### What to do
Of the lines in the data below, write out exactly those from the one holding "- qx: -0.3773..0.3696" through the one holding "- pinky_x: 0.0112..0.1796", both included.

### Record set
————

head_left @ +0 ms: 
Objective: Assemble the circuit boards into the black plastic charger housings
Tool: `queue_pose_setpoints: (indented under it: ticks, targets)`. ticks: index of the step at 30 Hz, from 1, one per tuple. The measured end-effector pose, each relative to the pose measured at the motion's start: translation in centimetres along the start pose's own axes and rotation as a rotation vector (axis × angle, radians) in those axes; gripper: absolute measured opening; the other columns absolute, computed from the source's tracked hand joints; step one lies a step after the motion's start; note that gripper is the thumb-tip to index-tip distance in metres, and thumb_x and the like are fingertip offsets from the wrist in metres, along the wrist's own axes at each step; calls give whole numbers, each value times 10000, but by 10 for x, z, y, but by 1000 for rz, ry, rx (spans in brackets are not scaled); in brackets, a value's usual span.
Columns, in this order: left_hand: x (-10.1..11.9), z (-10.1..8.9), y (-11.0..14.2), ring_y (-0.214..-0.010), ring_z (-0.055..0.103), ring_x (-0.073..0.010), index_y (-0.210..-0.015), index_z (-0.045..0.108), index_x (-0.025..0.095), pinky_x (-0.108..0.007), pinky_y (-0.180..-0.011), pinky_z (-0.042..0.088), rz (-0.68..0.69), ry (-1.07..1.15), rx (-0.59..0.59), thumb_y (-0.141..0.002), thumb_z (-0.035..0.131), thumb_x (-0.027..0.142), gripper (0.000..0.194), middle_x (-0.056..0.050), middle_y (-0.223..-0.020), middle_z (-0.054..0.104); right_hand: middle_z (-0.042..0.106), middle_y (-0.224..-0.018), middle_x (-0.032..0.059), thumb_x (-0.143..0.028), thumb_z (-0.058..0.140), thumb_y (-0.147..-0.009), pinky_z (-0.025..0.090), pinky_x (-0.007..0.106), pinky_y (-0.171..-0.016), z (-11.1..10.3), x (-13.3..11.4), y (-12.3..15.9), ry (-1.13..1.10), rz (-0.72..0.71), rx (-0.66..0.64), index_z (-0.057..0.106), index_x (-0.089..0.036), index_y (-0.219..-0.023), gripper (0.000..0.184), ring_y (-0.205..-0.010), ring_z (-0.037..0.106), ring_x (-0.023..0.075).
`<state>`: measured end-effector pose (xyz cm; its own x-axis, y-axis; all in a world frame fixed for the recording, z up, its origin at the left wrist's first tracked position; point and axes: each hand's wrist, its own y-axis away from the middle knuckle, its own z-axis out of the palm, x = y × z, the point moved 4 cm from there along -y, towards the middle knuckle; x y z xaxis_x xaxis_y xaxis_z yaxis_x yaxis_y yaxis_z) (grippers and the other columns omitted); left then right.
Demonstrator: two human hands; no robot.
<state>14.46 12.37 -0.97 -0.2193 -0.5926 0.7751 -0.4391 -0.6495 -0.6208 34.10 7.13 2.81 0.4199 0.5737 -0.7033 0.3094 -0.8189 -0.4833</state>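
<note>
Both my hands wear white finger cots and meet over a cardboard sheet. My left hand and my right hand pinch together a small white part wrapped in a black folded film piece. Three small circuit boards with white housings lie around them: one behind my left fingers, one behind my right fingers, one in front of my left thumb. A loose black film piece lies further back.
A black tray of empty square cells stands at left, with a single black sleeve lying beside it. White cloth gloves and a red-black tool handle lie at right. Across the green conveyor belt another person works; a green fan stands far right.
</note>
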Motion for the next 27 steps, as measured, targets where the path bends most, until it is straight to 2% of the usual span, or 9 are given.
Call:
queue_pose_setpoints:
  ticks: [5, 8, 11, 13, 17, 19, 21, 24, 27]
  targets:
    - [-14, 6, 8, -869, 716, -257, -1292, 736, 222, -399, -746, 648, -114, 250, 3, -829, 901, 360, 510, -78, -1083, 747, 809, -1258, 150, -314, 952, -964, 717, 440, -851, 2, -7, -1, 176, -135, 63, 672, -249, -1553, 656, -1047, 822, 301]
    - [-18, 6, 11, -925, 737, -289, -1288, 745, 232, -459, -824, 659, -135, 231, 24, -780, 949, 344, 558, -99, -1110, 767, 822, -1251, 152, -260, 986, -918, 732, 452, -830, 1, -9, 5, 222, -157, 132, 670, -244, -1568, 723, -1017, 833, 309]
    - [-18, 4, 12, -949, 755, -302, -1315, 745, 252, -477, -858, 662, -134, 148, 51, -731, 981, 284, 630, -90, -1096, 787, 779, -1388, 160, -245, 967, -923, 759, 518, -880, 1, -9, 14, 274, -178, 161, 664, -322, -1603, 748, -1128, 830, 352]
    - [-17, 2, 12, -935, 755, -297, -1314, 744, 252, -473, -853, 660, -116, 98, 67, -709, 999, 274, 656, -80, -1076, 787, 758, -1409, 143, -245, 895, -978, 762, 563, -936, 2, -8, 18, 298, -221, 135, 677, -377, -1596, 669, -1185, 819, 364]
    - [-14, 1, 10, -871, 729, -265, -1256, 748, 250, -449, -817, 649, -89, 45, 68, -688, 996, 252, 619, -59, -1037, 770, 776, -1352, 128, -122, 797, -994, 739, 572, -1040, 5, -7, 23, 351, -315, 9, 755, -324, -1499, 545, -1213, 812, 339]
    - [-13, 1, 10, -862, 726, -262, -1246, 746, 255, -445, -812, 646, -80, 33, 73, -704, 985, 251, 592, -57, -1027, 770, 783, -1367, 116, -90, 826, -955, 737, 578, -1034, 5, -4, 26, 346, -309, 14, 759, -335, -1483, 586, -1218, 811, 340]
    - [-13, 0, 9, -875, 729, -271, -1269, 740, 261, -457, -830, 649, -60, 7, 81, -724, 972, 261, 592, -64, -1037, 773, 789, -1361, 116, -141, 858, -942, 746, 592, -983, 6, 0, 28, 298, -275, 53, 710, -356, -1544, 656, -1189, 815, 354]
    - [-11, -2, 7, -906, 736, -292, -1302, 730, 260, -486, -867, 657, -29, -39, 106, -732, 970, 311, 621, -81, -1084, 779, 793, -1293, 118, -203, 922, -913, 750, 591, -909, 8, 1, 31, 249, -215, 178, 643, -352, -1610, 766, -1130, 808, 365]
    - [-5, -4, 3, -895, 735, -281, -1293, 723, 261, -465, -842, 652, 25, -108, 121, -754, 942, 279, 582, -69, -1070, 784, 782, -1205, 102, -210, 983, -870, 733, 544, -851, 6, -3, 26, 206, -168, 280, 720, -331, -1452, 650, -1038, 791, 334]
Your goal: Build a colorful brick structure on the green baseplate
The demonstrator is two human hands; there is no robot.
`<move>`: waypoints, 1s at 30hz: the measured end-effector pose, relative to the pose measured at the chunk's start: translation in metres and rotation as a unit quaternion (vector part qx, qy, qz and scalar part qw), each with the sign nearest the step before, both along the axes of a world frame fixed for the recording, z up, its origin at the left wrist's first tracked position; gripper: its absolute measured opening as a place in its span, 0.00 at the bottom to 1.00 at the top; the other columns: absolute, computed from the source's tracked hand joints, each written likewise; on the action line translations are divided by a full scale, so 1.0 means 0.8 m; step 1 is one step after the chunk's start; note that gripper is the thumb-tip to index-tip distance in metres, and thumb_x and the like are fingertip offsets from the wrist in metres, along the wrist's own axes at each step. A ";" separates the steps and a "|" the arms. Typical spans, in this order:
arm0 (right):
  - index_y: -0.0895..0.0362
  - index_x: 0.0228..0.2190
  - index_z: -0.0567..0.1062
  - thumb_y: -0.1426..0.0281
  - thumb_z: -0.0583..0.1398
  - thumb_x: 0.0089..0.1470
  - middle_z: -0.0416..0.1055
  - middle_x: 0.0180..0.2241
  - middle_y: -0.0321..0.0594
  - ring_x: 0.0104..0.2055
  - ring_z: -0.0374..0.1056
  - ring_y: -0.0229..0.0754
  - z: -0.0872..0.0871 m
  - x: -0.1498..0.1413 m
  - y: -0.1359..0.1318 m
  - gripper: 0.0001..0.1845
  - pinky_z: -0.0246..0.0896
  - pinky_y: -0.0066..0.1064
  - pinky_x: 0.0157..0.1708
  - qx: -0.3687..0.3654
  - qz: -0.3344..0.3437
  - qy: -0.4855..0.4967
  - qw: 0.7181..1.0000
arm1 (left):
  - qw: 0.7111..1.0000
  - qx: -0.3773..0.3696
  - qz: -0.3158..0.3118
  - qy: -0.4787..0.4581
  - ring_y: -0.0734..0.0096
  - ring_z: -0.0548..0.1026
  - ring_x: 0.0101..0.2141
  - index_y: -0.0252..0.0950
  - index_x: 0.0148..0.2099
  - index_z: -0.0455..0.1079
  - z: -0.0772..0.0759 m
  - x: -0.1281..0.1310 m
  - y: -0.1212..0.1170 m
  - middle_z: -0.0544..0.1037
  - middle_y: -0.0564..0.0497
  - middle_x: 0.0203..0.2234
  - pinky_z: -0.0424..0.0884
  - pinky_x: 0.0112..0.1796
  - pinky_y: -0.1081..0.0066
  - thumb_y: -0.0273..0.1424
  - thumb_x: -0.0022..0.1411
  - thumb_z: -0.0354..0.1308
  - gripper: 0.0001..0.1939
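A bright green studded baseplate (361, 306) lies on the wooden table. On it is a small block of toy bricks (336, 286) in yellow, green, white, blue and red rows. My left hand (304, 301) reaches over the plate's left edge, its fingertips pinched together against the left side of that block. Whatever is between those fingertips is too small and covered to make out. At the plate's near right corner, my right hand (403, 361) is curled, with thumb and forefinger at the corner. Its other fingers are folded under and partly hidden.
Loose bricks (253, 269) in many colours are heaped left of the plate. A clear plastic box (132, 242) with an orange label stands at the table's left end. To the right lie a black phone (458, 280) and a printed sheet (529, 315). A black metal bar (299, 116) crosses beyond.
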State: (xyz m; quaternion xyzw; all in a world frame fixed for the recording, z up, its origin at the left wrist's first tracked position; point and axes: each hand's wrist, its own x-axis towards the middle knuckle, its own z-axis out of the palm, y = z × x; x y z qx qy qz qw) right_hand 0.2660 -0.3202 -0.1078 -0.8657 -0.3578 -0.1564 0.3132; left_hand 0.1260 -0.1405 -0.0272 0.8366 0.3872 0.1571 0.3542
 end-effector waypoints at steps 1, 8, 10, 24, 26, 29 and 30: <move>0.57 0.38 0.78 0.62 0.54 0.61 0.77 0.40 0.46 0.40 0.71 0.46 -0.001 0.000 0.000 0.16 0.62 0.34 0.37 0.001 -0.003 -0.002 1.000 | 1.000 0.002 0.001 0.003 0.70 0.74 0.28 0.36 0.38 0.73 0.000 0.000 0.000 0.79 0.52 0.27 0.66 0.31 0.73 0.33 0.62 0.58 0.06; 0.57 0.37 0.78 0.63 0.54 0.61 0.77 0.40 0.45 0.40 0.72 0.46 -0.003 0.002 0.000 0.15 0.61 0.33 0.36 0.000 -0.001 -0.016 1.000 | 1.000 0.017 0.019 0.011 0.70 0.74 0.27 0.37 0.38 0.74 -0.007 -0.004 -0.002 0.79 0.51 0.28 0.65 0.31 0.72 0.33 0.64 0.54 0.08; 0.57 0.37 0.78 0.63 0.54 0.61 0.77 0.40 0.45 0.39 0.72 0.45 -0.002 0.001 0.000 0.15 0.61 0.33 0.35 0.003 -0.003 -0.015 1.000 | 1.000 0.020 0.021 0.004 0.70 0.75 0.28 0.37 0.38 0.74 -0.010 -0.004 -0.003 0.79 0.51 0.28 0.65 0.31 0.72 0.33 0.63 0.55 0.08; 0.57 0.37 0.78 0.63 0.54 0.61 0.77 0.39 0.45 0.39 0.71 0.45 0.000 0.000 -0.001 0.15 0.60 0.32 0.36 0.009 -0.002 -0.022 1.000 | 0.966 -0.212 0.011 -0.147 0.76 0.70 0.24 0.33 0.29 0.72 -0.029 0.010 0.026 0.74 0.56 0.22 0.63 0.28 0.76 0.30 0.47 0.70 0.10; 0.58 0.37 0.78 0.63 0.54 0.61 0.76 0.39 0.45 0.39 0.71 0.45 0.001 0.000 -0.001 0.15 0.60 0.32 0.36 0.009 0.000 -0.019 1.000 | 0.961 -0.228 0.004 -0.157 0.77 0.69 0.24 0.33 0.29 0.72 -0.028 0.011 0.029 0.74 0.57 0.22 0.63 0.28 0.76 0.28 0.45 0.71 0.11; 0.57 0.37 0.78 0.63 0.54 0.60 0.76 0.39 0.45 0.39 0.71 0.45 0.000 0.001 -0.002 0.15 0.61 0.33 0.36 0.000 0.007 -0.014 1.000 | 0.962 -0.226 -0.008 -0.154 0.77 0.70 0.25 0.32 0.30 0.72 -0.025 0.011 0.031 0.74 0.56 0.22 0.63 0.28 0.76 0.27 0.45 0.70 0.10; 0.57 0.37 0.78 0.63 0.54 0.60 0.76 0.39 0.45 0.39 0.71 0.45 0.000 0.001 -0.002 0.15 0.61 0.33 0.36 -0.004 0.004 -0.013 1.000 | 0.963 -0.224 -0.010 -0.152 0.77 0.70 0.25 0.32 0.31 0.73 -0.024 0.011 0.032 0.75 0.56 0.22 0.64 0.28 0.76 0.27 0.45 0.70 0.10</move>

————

### Task response
  - qx: -0.3773..0.3696
  - qz: -0.3158..0.3118
  - qy: -0.4787..0.4581
  - ring_y: -0.0734..0.0096
  - ring_z: -0.0548..0.1026
  - ring_x: 0.0101..0.2141
  - index_y: -0.0252..0.0950
  - index_x: 0.0148..0.2099
  - index_z: -0.0455..0.1079
  - z: -0.0772..0.0759 m
  - x: -0.1281..0.1310 m
  - y: -0.1212..0.1170 m
  - middle_z: -0.0544..0.1037
  - middle_y: -0.0564..0.0497
  - middle_x: 0.0203..0.2234
  - pinky_z: -0.0424..0.0884
  - pinky_x: 0.0112..0.1796

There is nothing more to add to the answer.